When Ellen runs into Leo on the street corner, her first instinct is to run away, but she finds that she cannot contain her curiosity as to what he has been up to and if he’s still the same person that she once knew.  Leo offers her the job of a lifetime, which Ellen turns down, only to be offered the same job through her agent not soon after.  Ellen travels to LA with her sister Suzanne – the only person that she has told about Leo – for her photo shoot, and is surprised when none other than Leo is there.  This sets off a chain of events – one of which being that she and Andy move to Atlanta to be closer to his family and so he can work with his father in the family business – that leads Ellen to make the decision of her life.  Will she stay with her husband despite the not-so-idyllic new city they live in, or will she go back to the one who broke her heart?

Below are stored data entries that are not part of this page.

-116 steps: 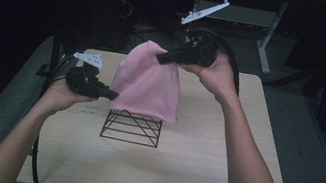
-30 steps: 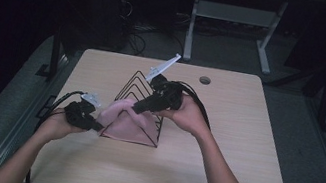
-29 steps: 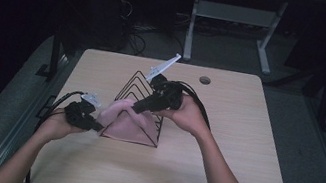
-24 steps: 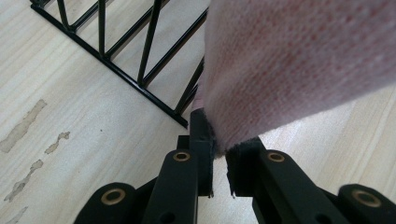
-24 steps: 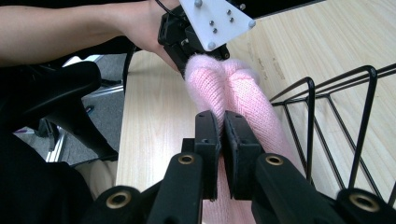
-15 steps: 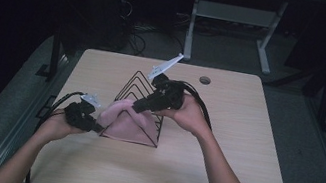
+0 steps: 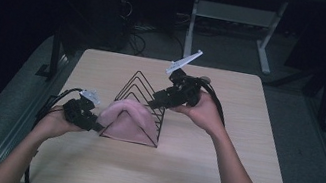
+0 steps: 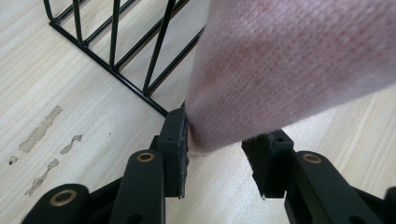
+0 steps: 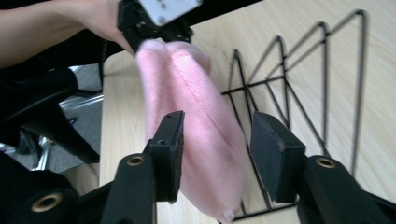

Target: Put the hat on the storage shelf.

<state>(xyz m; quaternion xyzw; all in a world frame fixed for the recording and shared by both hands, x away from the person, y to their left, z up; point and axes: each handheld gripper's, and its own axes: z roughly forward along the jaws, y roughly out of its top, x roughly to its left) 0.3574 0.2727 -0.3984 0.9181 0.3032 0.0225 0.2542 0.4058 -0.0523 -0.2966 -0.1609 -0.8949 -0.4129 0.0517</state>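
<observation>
Two tongs work at the black wire rack of triangular dividers (image 7: pixel 140 110) standing on the pale wooden desk (image 7: pixel 177 170). A soft pink knitted cloth (image 7: pixel 127 118) is draped over the rack's near dividers, sagging down toward the rack's left base corner. The left tongs (image 8: pixel 217 154), just beside that corner, stand released, their jaws parted around the cloth's lower edge, which brushes one jaw and stays apart from the other. The right tongs (image 9: pixel 217 154) hover at the rack's upper right side, also released, with the jaws spread on either side of the cloth fold without pressing it.
</observation>
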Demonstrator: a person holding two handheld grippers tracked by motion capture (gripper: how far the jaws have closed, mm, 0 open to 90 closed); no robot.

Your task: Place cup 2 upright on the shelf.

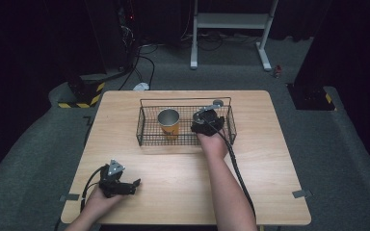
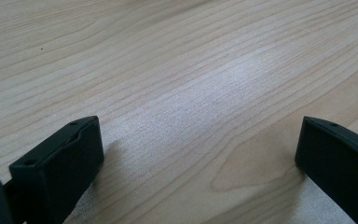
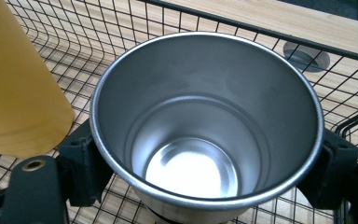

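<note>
The desk, light wood, is carrying everything in the high view. Toward its far middle a black wire basket is sitting, its long side running across the desk.

Inside the basket's left half a yellow cup with a grey inside is standing upright. In the right gripper view its yellow wall is rising at the left edge, just beside a steel cup.

The right hand-held gripper is reaching into the basket's right half from the near side. In its own view it is pinching the steel cup, one black jaw pressing each side of the wall below the rim. The steel cup is standing upright with its mouth open toward the camera, over the basket's wire floor.

The left hand-held gripper is lying low at the desk's near left corner, well apart from the basket. In its own view it is spread wide, with only bare wood between the jaws.
</note>
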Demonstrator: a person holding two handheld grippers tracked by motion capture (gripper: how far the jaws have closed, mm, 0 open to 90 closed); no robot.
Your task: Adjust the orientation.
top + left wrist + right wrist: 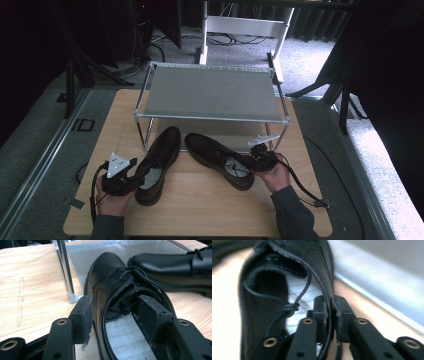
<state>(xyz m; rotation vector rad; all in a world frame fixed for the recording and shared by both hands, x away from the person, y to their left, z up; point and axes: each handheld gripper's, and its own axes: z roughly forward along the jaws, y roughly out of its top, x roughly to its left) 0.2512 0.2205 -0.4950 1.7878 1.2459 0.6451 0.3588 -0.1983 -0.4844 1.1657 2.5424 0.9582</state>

Love the One You’re With is a tale about a woman in a crossroads of her life, and the way that she goes about dealing with the situation.  One may not agree with how she handles things, but, if you were put into a similar situation, would you not at least contemplate doing the same?  I love this story because it shows that we’re all just human, we all have faults and weaknesses, some of which – in Ellen’s case – may be stronger than others, but at the end of the day, we make the right choices (one would hope) for our lives, as Ellen does with hers.  I leave you with a quote!
 

“Sometimes there are no happy endings.  No matter what, I’ll be losing something, someone….But maybe that’s what it all comes down to.  Love, not as a surge of passion, but as a choice to commit to something, someone, no matter what obstacles or temptations stand in the way.  And maybe making that choice, again and again, day in and day out, year after year, says more about love than never having a choice to make at all.”